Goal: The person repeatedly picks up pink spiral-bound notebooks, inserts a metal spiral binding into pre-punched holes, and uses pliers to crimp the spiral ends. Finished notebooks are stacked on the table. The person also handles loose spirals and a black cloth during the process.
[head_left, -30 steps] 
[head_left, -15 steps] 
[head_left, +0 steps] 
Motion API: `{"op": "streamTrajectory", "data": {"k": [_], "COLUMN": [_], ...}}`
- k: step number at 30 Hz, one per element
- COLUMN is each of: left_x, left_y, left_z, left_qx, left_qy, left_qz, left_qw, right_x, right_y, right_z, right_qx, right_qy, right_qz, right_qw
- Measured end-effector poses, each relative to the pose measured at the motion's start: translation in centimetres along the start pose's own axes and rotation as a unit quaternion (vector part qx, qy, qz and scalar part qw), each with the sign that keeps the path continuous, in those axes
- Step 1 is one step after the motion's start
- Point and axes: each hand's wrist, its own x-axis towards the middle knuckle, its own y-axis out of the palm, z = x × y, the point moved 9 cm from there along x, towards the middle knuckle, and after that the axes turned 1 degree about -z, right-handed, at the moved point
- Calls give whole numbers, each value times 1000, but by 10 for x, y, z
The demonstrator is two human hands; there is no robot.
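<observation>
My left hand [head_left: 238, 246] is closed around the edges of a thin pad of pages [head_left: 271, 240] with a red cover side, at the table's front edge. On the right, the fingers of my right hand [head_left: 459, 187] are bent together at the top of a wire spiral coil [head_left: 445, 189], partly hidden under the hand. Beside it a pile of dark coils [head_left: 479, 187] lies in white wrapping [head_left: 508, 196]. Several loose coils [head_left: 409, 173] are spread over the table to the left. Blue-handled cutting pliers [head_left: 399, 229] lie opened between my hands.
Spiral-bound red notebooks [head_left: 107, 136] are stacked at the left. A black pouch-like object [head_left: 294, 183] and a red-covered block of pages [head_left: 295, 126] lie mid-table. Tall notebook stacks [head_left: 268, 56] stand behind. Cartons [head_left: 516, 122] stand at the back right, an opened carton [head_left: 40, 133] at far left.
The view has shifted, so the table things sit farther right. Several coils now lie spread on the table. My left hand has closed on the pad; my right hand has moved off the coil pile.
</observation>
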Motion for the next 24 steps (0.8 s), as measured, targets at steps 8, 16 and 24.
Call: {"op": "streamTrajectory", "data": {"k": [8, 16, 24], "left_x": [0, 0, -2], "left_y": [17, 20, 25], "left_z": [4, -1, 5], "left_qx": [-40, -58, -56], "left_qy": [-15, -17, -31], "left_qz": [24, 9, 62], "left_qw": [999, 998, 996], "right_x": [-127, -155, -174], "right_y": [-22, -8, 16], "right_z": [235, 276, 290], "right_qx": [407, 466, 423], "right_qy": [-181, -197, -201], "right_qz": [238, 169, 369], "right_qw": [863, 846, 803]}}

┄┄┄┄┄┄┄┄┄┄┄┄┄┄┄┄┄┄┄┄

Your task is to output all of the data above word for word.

### Answer below
Goal: The person repeatedly picks up pink spiral-bound notebooks, inserts a metal spiral binding into pre-punched holes, and uses pliers to crimp the spiral ends. Finished notebooks are stacked on the table. The person also handles loose spirals and a black cloth during the process.
[head_left, -30 steps] 
[head_left, -15 steps] 
[head_left, +0 steps] 
Motion API: `{"op": "streamTrajectory", "data": {"k": [_], "COLUMN": [_], ...}}`
- k: step number at 30 Hz, one per element
- COLUMN is each of: left_x, left_y, left_z, left_qx, left_qy, left_qz, left_qw, right_x, right_y, right_z, right_qx, right_qy, right_qz, right_qw
- Measured end-effector poses, each relative to the pose measured at the motion's start: translation in centimetres along the start pose's own axes and rotation as a unit quaternion (vector part qx, qy, qz and scalar part qw), each with the sign that keeps the path continuous, in those axes
- Step 1 is one step after the motion's start
- Point and axes: each hand's wrist, its own x-axis towards the middle knuckle, its own y-axis out of the palm, z = x × y, the point moved 9 cm from there along x, towards the middle knuckle, and after that the axes turned 1 degree about -z, right-handed, at the moved point
- Calls give whole numbers, each value times 1000, but by 10 for x, y, z
The demonstrator is two human hands; there is no robot.
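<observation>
My left hand [head_left: 238, 246] is closed around the edges of a thin pad of pages [head_left: 271, 240] with a red cover side, at the table's front edge. On the right, the fingers of my right hand [head_left: 459, 187] are bent together at the top of a wire spiral coil [head_left: 445, 189], partly hidden under the hand. Beside it a pile of dark coils [head_left: 479, 187] lies in white wrapping [head_left: 508, 196]. Several loose coils [head_left: 409, 173] are spread over the table to the left. Blue-handled cutting pliers [head_left: 399, 229] lie opened between my hands.
Spiral-bound red notebooks [head_left: 107, 136] are stacked at the left. A black pouch-like object [head_left: 294, 183] and a red-covered block of pages [head_left: 295, 126] lie mid-table. Tall notebook stacks [head_left: 268, 56] stand behind. Cartons [head_left: 516, 122] stand at the back right, an opened carton [head_left: 40, 133] at far left.
The view has shifted, so the table things sit farther right. Several coils now lie spread on the table. My left hand has closed on the pad; my right hand has moved off the coil pile.
</observation>
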Motion for the next 24 steps (0.8 s), as measured, targets at steps 8, 16 and 24.
Call: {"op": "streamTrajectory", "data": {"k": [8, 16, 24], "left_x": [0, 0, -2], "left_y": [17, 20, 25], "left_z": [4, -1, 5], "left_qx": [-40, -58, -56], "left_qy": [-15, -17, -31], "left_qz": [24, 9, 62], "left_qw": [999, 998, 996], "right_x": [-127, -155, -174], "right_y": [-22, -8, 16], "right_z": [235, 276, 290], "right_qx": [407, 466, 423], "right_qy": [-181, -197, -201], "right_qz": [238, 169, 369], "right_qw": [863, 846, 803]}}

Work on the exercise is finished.